Scientific classification
- Kingdom: Plantae
- Clade: Tracheophytes
- Clade: Angiosperms
- Clade: Eudicots
- Order: Proteales
- Family: Proteaceae
- Genus: Banksia
- Subgenus: Banksia subg. Banksia
- Series: Banksia ser. Dryandra
- Species: B. serra
- Binomial name: Banksia serra (R.Br.) A.R.Mast & K.R.Thiele
- Synonyms: Dryandra serra R.Br.; Josephia serra (R.Br.) Kuntze;

= Banksia serra =

- Genus: Banksia
- Species: serra
- Authority: (R.Br.) A.R.Mast & K.R.Thiele
- Conservation status: NT
- Synonyms: Dryandra serra R.Br., Josephia serra (R.Br.) Kuntze

Species of shrub endemic to Western Australia

Banksia serra, commonly known as serrate-leaved dryandra, is a species of shrub that is endemic to Western Australia. It has broadly linear, serrated leaves, pale yellow flowers in heads of about thirty and egg-shaped follicles.

==Description==
Banksia serra is a shrub that typically grows to a height of 6 m but does not form a lignotuber. It has slender stems and broadly linear leaves 30–150 mm long and 5–15 mm wide on a petiole 4–10 mm long. There are between eight and twenty broadly triangular serrations on each side of the leaves. Between twenty and thirty-six pale yellow flowers are arranged in heads with narrow egg-shaped to lance-shaped involucral bracts 6–8 mm long at the base of each head. The perianth is 16–19 mm long and more or less straight, and the pistil is 19–21 mm long with a green pollen presenter. Flowering occurs from July to October and the follicles are egg-shaped but curved, 12–18 mm long.

==Taxonomy and naming==
This species was first formally described in 1830 by Robert Brown who gave it the name Dryandra serra and published the description in the Supplementum primum Prodromi florae Novae Hollandiae from specimens collected by William Baxter near King George's Sound in 1829. The specific epithet (serra) is a Latin word meaning "saw", referring to the leaves.

In 2007, Austin Mast and Kevin Thiele transferred all the dryandras to the genus Banksia and this species became Banksia serra.

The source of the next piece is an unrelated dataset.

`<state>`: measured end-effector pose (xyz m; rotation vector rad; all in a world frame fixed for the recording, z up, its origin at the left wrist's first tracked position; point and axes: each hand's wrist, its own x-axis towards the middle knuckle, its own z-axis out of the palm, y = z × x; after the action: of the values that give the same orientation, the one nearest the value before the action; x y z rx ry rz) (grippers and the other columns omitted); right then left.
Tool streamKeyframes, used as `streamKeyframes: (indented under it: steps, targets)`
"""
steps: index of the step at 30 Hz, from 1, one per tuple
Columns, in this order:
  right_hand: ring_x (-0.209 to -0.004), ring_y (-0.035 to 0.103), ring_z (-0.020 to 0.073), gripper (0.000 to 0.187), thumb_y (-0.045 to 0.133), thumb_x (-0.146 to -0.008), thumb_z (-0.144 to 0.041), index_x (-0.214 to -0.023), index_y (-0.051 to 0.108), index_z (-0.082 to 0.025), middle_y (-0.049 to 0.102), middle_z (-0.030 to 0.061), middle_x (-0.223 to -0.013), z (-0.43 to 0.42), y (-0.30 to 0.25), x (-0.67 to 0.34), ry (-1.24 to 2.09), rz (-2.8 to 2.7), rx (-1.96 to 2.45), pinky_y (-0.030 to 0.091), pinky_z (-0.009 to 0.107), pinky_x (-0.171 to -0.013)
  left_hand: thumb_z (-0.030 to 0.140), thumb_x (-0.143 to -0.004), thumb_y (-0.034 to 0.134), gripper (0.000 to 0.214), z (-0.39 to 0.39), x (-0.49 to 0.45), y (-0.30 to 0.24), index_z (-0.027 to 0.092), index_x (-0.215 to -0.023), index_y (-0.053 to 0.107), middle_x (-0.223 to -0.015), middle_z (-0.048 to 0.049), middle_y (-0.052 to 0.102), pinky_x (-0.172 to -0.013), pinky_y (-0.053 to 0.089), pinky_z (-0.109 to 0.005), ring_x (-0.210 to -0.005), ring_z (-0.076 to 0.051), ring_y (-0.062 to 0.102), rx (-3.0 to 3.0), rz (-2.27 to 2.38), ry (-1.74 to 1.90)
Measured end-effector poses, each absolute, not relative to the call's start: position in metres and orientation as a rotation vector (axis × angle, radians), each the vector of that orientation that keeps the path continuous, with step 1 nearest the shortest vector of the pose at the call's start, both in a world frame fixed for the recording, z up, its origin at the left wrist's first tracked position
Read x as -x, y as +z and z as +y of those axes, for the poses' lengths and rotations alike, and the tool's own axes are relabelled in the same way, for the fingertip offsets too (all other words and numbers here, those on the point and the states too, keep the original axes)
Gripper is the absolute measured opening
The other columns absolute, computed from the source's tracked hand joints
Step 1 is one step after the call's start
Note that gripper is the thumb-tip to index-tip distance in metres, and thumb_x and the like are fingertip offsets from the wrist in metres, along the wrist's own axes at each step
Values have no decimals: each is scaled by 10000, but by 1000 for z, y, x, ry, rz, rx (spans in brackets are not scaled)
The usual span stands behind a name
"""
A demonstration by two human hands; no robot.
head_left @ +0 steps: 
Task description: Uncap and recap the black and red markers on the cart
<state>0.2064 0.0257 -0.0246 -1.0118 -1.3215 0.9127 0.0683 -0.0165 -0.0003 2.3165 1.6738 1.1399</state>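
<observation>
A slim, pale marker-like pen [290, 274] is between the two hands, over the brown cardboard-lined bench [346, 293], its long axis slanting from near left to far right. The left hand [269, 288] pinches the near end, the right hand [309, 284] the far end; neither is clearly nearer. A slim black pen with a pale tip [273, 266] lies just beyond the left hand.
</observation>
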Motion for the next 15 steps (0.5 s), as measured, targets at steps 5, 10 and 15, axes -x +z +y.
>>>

==Distribution and habitat==
Banksia serra grows in woodland, forest and mallee-kwongan from the Bow River to Mount Manypeaks.

==Ecology==
An assessment of the potential impact of climate change on this species found that its range is likely to contract by between 30% and 80% by 2080, depending on the severity of the change.

==Conservation status==
This banksia is classified as not threatened by the Western Australian Government Department of Parks and Wildlife.